ABOUT THIS EXERCISE:
Print all of the data exactly, but drop the pictures.
### AVAILABLE DATA
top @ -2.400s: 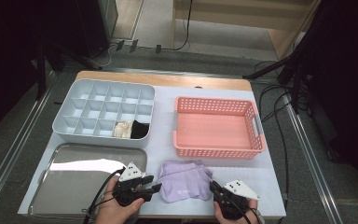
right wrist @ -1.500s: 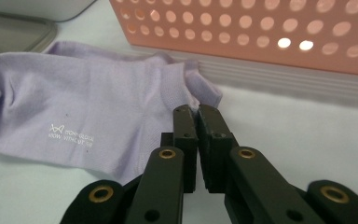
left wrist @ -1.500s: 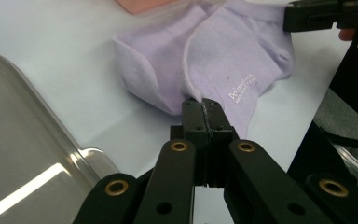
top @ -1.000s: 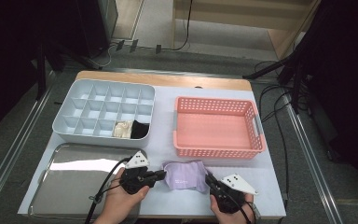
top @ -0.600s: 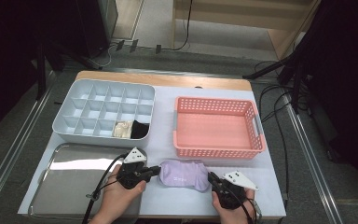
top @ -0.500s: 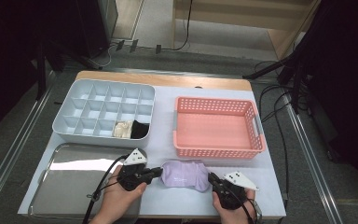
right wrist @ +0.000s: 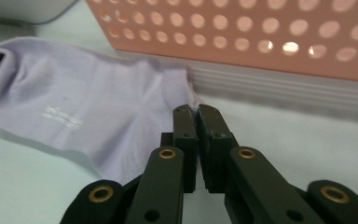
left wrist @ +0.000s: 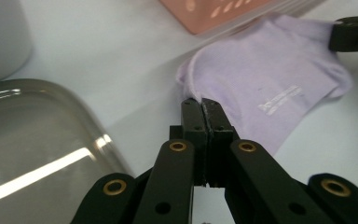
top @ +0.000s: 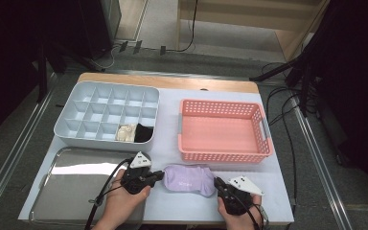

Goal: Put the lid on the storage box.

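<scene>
Sock: lilac sock (top: 188,178) flat on the white table (top: 167,143), near the front edge, just in front of the pink basket (top: 223,130) and right of the steel tray (top: 72,184).
Left claw: left claw (top: 159,175) pinched tight on the sock's left edge; in the left gripper view the jaws stand together with fabric caught at the tips (left wrist: 200,105).
Right claw: right claw (top: 217,184) nipped onto the sock's right edge; the right gripper view shows the jaws nearly together with a fold of lilac cloth between them (right wrist: 196,112), close by the basket wall (right wrist: 261,37).
Hands: a hand behind each claw, coming in from the front edge of the table.
Divided box: grey divided box (top: 108,114) at back left, with a pale rolled thing (top: 124,132) and a black one (top: 143,133) in two neighbouring front compartments; the rest look bare.
Step in hand: by my reading, both ends are gripped and the sock is held stretched flat, ready to be folded or rolled.
Next move: likely one end carried over the other, cloth kept taut, grips not slipping off the thin hems.
Then: the bundle probably goes to a free compartment beside the two filled ones, though the basket is also near.
Watch out: the right grip is close to the basket, so a lift should clear its rim.
</scene>
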`<state>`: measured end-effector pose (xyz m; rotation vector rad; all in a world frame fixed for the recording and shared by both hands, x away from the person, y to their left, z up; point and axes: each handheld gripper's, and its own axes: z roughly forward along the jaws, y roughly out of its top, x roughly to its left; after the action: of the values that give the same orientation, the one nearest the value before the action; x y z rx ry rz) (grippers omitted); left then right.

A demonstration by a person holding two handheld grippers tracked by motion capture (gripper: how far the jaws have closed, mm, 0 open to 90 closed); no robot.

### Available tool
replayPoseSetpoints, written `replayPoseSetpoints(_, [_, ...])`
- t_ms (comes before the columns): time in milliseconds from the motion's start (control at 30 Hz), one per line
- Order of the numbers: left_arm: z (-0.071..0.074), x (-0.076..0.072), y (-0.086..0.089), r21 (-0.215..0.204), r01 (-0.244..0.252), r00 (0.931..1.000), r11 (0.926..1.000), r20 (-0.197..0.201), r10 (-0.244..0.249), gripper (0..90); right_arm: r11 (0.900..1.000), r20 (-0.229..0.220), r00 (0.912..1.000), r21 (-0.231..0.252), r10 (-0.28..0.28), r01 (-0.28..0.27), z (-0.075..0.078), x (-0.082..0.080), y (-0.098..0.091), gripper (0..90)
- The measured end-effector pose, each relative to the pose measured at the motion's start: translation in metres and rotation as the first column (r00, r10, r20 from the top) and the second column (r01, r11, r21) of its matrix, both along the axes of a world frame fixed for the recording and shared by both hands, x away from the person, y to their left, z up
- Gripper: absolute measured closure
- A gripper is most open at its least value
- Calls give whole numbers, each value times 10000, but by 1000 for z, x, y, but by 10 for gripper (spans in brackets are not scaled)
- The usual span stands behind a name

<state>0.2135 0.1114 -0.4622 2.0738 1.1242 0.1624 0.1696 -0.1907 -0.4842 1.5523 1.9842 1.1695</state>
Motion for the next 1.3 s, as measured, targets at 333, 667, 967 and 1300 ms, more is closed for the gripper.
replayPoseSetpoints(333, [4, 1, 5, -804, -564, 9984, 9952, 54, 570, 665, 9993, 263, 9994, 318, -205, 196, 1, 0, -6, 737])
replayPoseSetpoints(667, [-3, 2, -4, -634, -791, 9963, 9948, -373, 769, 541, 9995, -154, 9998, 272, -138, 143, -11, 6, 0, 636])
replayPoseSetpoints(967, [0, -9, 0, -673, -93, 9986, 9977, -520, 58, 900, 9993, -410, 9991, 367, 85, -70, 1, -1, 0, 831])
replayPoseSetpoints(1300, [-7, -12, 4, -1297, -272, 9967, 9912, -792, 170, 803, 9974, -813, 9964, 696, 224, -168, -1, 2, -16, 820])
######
WRITTEN ANSWER:
top @ -2.400s: 
right wrist @ -1.500s: 
left wrist @ -1.500s: 
top @ -1.000s: 
top @ -0.600s: 
top @ -0.500s: 
right wrist @ +0.000s: 
left wrist @ +0.000s: 
top @ +0.000s: 

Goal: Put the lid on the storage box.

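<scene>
Sock: lilac sock (top: 188,178) flat on the white table (top: 167,143), near the front edge, just in front of the pink basket (top: 223,130) and right of the steel tray (top: 72,184).
Left claw: left claw (top: 159,175) pinched tight on the sock's left edge; in the left gripper view the jaws stand together with fabric caught at the tips (left wrist: 200,105).
Right claw: right claw (top: 217,184) nipped onto the sock's right edge; the right gripper view shows the jaws nearly together with a fold of lilac cloth between them (right wrist: 196,112), close by the basket wall (right wrist: 261,37).
Hands: a hand behind each claw, coming in from the front edge of the table.
Divided box: grey divided box (top: 108,114) at back left, with a pale rolled thing (top: 124,132) and a black one (top: 143,133) in two neighbouring front compartments; the rest look bare.
Step in hand: by my reading, both ends are gripped and the sock is held stretched flat, ready to be folded or rolled.
Next move: likely one end carried over the other, cloth kept taut, grips not slipping off the thin hems.
Then: the bundle probably goes to a free compartment beside the two filled ones, though the basket is also near.
Watch out: the right grip is close to the basket, so a lift should clear its rim.
</scene>
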`<state>`: measured end-effector pose (xyz m; rotation vector rad; all in a world frame fixed for the recording and shared by both hands, x away from the person, y to their left, z up; point and axes: each handheld gripper's, and its own axes: z roughly forward along the jaws, y roughly out of its top, x roughly to its left; after the action: of the values that give the same orientation, the one nearest the value before the action; x y z rx ry rz) (grippers omitted); left then right.

A demonstration by a person holding two handheld grippers tracked by motion capture (gripper: how far the jaws have closed, mm, 0 open to 90 closed); no robot.

### Available tool
replayPoseSetpoints, written `replayPoseSetpoints(_, [_, ...])`
- t_ms (comes before the columns): time in milliseconds from the motion's start (control at 30 Hz), one per line
- Order of the numbers: left_arm: z (-0.071..0.074), x (-0.076..0.072), y (-0.086..0.089), r21 (-0.215..0.204), r01 (-0.244..0.252), r00 (0.931..1.000), r11 (0.926..1.000), r20 (-0.197..0.201), r10 (-0.244..0.249), gripper (0..90); right_arm: r11 (0.900..1.000), r20 (-0.229..0.220), r00 (0.912..1.000), r21 (-0.231..0.252), r10 (-0.28..0.28), r01 (-0.28..0.27), z (-0.075..0.078), x (-0.082..0.080), y (-0.098..0.091), gripper (0..90)
- The measured end-effector pose, each relative to the pose measured at the motion's start: translation in metres and rotation as the first column (r00, r10, r20 from the top) and the second column (r01, r11, r21) of its matrix, both along the axes of a world frame fixed for the recording and shared by both hands, x away from the person, y to their left, z up
- Gripper: absolute measured closure
- A gripper is most open at its least value
- Calls give whole numbers, each value times 10000, but by 1000 for z, x, y, but by 10 for gripper (spans in brackets are not scaled)
- The usual span stands behind a name

<state>0.2135 0.1114 -0.4622 2.0738 1.1242 0.1624 0.1696 -0.1907 -0.4842 1.5523 1.9842 1.1695</state>
Motion for the next 1.3 s, as measured, targets at 333, 667, 967 and 1300 ms, more is closed for the gripper.
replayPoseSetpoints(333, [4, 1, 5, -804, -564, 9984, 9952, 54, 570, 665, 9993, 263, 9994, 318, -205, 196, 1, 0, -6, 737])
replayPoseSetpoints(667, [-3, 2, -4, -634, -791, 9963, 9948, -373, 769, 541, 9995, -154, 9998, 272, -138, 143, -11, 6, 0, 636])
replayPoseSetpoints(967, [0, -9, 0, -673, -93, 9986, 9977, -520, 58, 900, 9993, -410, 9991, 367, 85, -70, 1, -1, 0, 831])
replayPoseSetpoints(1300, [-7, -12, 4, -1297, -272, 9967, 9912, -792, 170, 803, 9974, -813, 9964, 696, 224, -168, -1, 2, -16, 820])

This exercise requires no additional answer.